— Да, вы очень правильно сделали, — повторяет Дюрбен. — Пойдемте посмотрим!
И обернувшись ко мне, предлагает:
— Пойдемте и вы с нами! Хотите?
Я сгорал от желания увидеть находку. Мы вскочили в джип и на полной скорости рванули вперед в облаке пыли.
Бульдозер неподвижно стоит около развороченного холма, мотор выключен. Бульдозерист с непроницаемым, равнодушным лицом курит, прислонясь к гусеницам машины. Рабочие, присев на корточки в тени грузовика тихо переговариваются между собой и замолкают при нашем приближении. В нескольких метрах от бульдозера между вывороченными камнями видна темная расщелина, в которую мы и проникаем все трое с фонарями в руках.
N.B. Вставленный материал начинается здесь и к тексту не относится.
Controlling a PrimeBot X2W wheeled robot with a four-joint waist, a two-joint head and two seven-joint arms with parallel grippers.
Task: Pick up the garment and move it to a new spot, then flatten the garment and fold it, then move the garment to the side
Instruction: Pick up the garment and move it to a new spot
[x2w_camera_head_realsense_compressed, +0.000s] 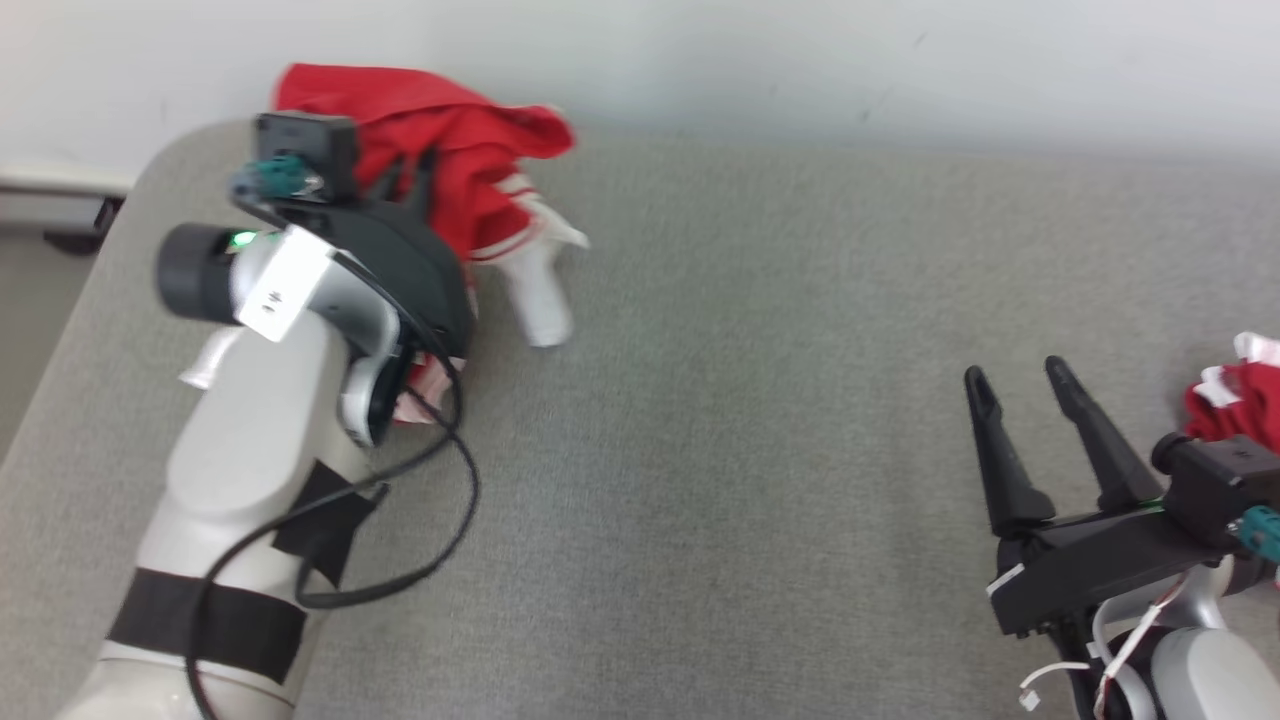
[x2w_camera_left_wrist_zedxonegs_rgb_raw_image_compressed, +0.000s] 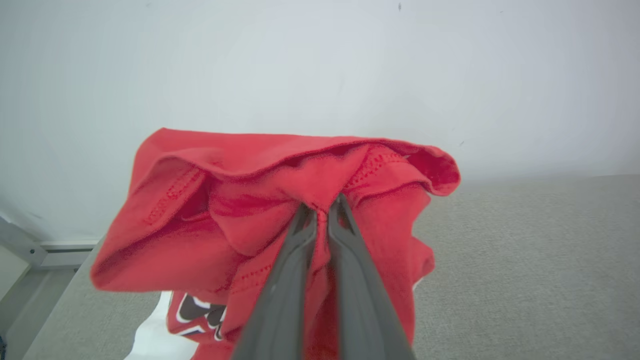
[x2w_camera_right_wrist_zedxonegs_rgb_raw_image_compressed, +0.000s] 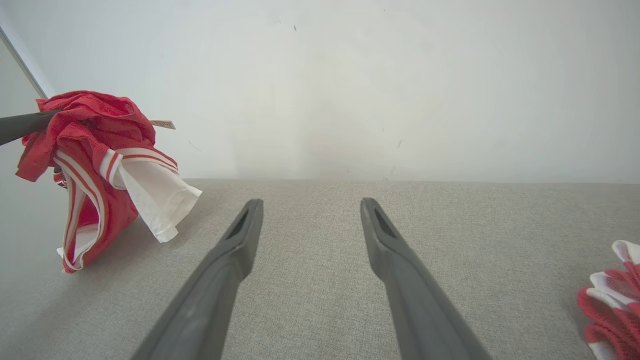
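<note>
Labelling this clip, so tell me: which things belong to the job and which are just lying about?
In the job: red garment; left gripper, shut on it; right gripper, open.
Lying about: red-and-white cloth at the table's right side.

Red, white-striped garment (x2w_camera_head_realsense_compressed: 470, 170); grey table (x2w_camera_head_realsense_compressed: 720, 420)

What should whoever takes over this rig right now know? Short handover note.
Left tool: shut on the bunched red and white fabric garment, held up at the far left of the grey fabric tabletop.
Right tool: open, empty, over the tabletop's right side.
A second red and white cloth lies at the right edge.
Done: garment grasped and raised.
Left: set it down at a new spot, flatten, fold, move aside.
</note>
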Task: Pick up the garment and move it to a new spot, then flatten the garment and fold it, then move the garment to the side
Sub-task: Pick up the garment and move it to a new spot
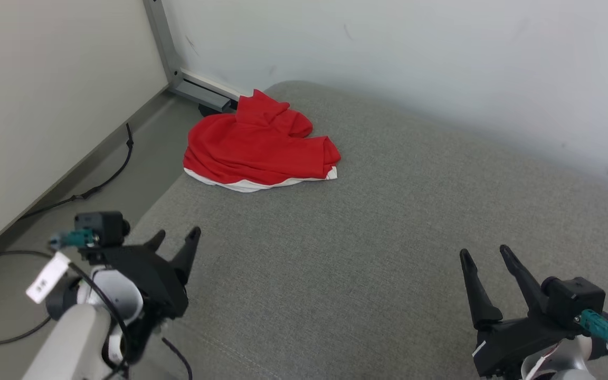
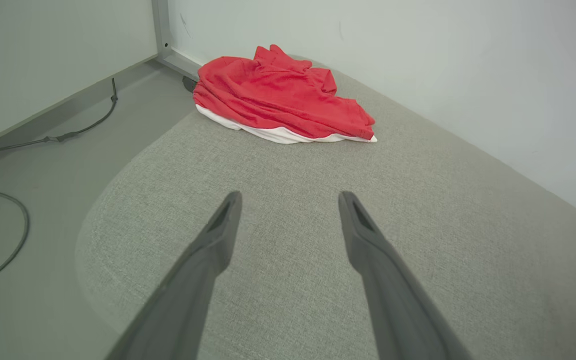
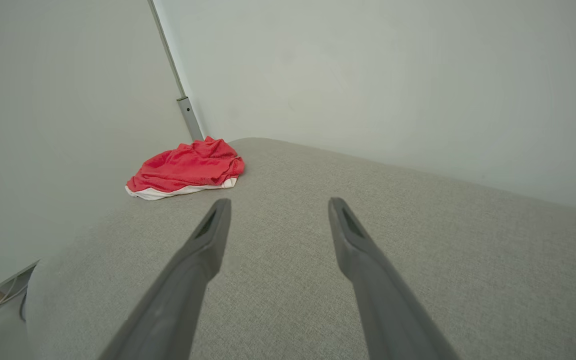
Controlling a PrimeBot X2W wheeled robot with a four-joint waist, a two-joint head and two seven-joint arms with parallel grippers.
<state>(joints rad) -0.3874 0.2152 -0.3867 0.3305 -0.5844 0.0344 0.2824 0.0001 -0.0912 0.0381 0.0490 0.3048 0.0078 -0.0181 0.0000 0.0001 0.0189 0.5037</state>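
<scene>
garment (image 1: 259,146) on cushion (image 1: 388,237) far left corner, wall (image 1: 415,53) behind.

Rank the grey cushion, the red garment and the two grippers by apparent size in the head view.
Largest: grey cushion.
Next: red garment, narrowly; the grippers sit nearer the camera, so this is unsure.
The left gripper and right gripper look alike; no ranking between them.

Soft, even, fairly bright light casts only faint shadows, the head view is sharp, and both wide wrist views stretch toward their edges, with the near fingers (image 2: 203,270) slightly blurred.
</scene>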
Вначале узкий коридор между высокими и серыми камнями. Мы идем не сгибаясь, но по мере того как мы продвигаемся все дальше, приходится наклонять голову, а когда приближаемся к тому месту, которое действительно в свете фонарей напоминает склеп, даже слегка сгибаем колени. Я подозреваю, что те, кто строил этот склеп, возможно, хотели, чтобы люди входили сюда не с высоко поднятой головой, а в смиренной позе, согнувшись чуть не в три погибели. Идущий впереди меня Дюрбен двигается, словно большая обезьяна. По временам его каска с глухим стуком ударяется о камень. Позади меня пыхтит Вире. Меня удивляет, что здесь совсем не пахнет ни плесенью, ни сыростью, как это обычно бывает в подземельях. Дотронувшись до стены, я убеждаюсь, что она совершенно сухая.
Помещение оказывается небольшим, с круглыми сводами — настоящий улей; и я сразу подумал, что это в миниатюре напоминает захоронения в Микенах. Вдоль стен расставлены небольшие кувшины, плоские камни, бычьи рога и куски почерневшего, словно от огня, дерева. И нигде никаких надписей. Варварство, до возникновения письменности. В центре высится саркофаг из черного массивного камня, тоже без малейшего орнамента, тот самый, о котором рассказывал нам Вире, он водит теперь по нему лучом своего фонарика и твердит: «Вот, это здесь!» — как будто нам и без того не ясно.
Дюрбен проводит рукой по могильной плите, и, когда наши взгляды встречаются, я читаю в его глазах то же смятение, что охватило и меня, когда мы вошли в этот сводчатый склеп, смятение, которого, очевидно, не испытывает Вире, спокойно предлагающий:
— Ну что, откроем? — словно речь идет о консервной банке. Он добавляет: — У меня тут все необходимое! — и достает из темноты лом.
Дюрбен немного колеблется, затем произносит:
— Что ж, давайте, — и тут же отдергивает от плиты руку, словно не желает принимать в этом участия, и взгляд его становится напряженным.
Вначале лом только скользит по камню, напоминающему базальт, но вот Вире находит щель, плита дрогнула, и я медленно сдвигаю ее, а в голове моей при этом возникают слова: «наложение щипцов», «роды» и затем, что еще более странно, — «девственность». Наконец, когда отверстие оказывается достаточно большим, Дюрбен, руки которого свободны, направляет внутрь саркофага луч своего фонарика.
В саркофаге лежит на боку маленький скелет с поджатыми коленями, точно плод в чреве матери. По тонким костям можно догадаться что это женщина, скорее всего, девушка, а зеленые камешки, рассыпавшиеся вокруг ее шеи, вероятно остатки ожерелья, нитка которого истлела. На лице еще сохраняются остатки кожи, задубевшей и темной, как у мумии. Вместо глаз в орбиты вставлены два камня такого же цвета, что и ожерелье, и от этого кажется, что мертвая смотрит на нас зеленым взглядом. На лице, на костях и по краям саркофага поблескивают мелкие белые кристаллики, отчего мне вдруг приходит в голову нелепая мысль: может, в те времена было принято бальзамировать трупы в соляном растворе.
У правого плеча лежит статуэтка птицы со сложенными крыльями, длинным клювом и крючковатыми лапами. Под ногами покоится другое животное, полужаба-полудракон, нечто напоминающее подставку для поленьев в камине.
Мы стоим молча. Я слышу учащенное дыхание Дюрбена и его покашливание, затем рука его скользит в гробницу, и он осторожно берет один из камней ожерелья. На его ладони лежит неизвестный мне камень цвета глубинных вод с мелкими круглыми пятнышками, запоминающими зрачок. Возможно, ритуал удаления глаз и замены их камнями объяснялся именно этим: умершую как бы наделяли десятками глаз.